Take the listing below and write it out again exactly, skipping any picture that it holds.

[Start of section]

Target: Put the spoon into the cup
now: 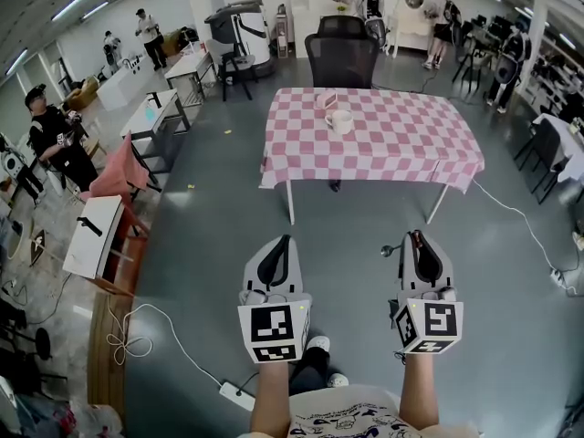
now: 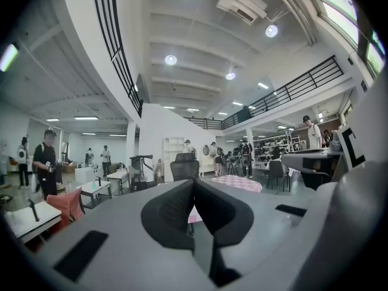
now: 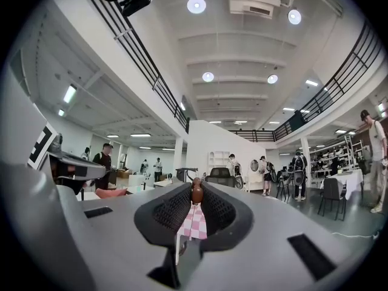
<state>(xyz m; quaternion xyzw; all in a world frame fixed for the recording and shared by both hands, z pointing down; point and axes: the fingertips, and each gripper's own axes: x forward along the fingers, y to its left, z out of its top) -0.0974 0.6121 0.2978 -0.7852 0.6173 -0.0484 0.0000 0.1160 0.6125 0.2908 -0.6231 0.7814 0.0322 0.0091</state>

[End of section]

Result:
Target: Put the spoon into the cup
now: 
now: 
now: 
<state>(xyz m; quaternion xyzw; all in a world frame fixed for the recording and shared by both hands, z pointing down; point and axes: the fingertips, and each gripper's own axes: x forward along the fingers, y to its left, z out of its top) -0.0974 0.6121 0.2978 -0.7852 0.6173 -0.0484 0.0000 0.1160 0.6125 0.2908 -0.6231 0.7814 0.0322 0.0091</state>

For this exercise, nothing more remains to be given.